▸ **WHAT NEEDS TO BE DONE**:
Transcribe the records that follow exactly. Skip the pictures.

——————

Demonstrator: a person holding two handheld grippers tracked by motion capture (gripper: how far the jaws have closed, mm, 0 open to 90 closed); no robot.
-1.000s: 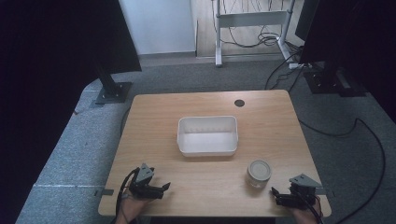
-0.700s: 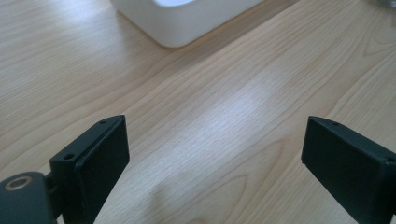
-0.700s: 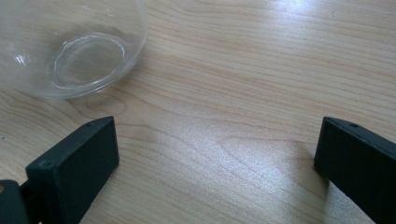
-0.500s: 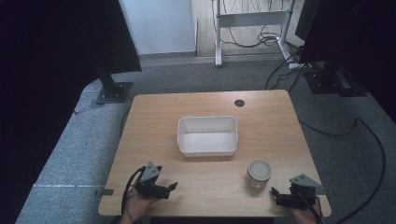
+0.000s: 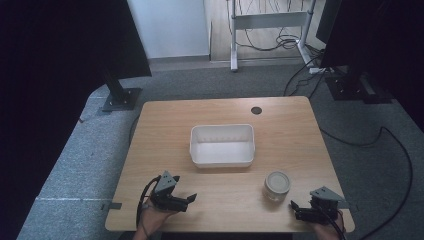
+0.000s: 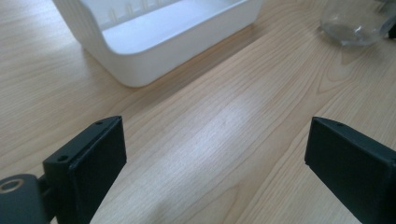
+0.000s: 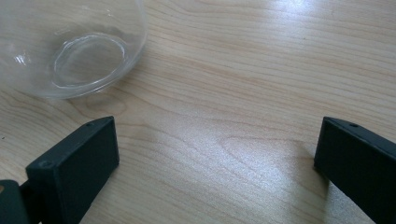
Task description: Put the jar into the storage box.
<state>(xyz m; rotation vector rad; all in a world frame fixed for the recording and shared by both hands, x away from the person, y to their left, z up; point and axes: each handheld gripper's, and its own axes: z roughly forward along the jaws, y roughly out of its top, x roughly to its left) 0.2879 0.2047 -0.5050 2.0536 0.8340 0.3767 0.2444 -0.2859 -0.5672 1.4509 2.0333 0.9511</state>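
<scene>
Right tool (image 7: 217,163) spread wide over the wooden table (image 7: 261,70), glass jar (image 7: 70,44) just beyond

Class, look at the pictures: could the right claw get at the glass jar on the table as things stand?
Probably yes. The right claw is open, low over the table, with the glass jar close by, up and to its left. Bare wood lies between them; the white tub sits farther back.

The high view looks steeply down on the whole tabletop (image 5: 280,125); both gripper views skim it closely, sharing the glass jar (image 7: 70,46).
</scene>
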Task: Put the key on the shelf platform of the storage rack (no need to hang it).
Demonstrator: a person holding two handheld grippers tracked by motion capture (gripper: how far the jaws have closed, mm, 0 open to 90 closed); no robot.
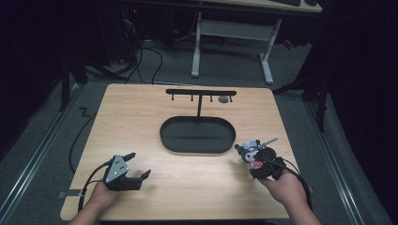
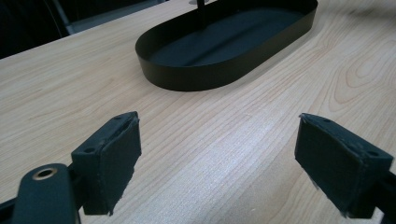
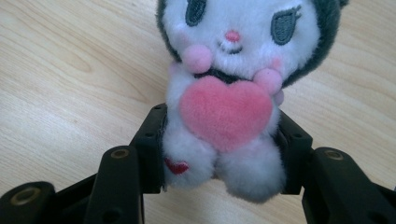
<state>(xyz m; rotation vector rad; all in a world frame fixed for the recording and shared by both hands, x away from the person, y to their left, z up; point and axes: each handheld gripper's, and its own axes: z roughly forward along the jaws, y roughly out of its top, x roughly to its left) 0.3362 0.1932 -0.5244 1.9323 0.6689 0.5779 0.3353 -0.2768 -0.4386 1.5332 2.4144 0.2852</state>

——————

▸ **SOLUTION FOR THIS PROBLEM**:
Demonstrator: a person holding two handheld grippers tracked by motion capture (gripper: how far the jaws have closed, mm, 0 open to 90 closed); no robot.
-1.000s: 
-0.700s: 
-0.700s: 
-0.500s: 
+0.000s: 
+0.000s: 
+0.000s: 
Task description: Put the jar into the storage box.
<state>(xyz m; rotation vector rad; all in a world frame fixed for the recording and shared by both hands, x away from the person, y to their left, z up; point and axes: each handheld gripper's, and its own axes: z roughly forward along the jaws, y roughly out of its top, x roughly to its left) 0.2879 0.2047 -0.5050 2.0536 0.8340 0.3767 0.2444 -0.2859 -0.5672 1.4509 2.0333 0.9511</state>
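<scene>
Right tool (image 7: 217,163) spread wide over the wooden table (image 7: 261,70), glass jar (image 7: 70,44) just beyond

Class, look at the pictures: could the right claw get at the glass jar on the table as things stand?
Probably yes. The right claw is open, low over the table, with the glass jar close by, up and to its left. Bare wood lies between them; the white tub sits farther back.

The high view looks steeply down on the whole tabletop (image 5: 280,125); both gripper views skim it closely, sharing the glass jar (image 7: 70,46).
</scene>
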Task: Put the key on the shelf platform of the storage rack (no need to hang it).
Demonstrator: a person holding two handheld grippers tracked by motion capture (gripper: how far the jaws have closed, mm, 0 open to 90 closed); no robot.
<state>(xyz m; rotation vector rad; all in a world frame fixed for the recording and shared by both hands, x away from the person, y to their left, z up; point and axes: each handheld gripper's, and its own axes: z roughly forward along the jaws, y roughly out of its top, x roughly to its left) 0.3362 0.1932 -0.5244 1.9323 0.6689 0.5779 0.3353 -0.2768 -0.4386 1.5332 2.4144 0.2852</state>

The submitted response is complete.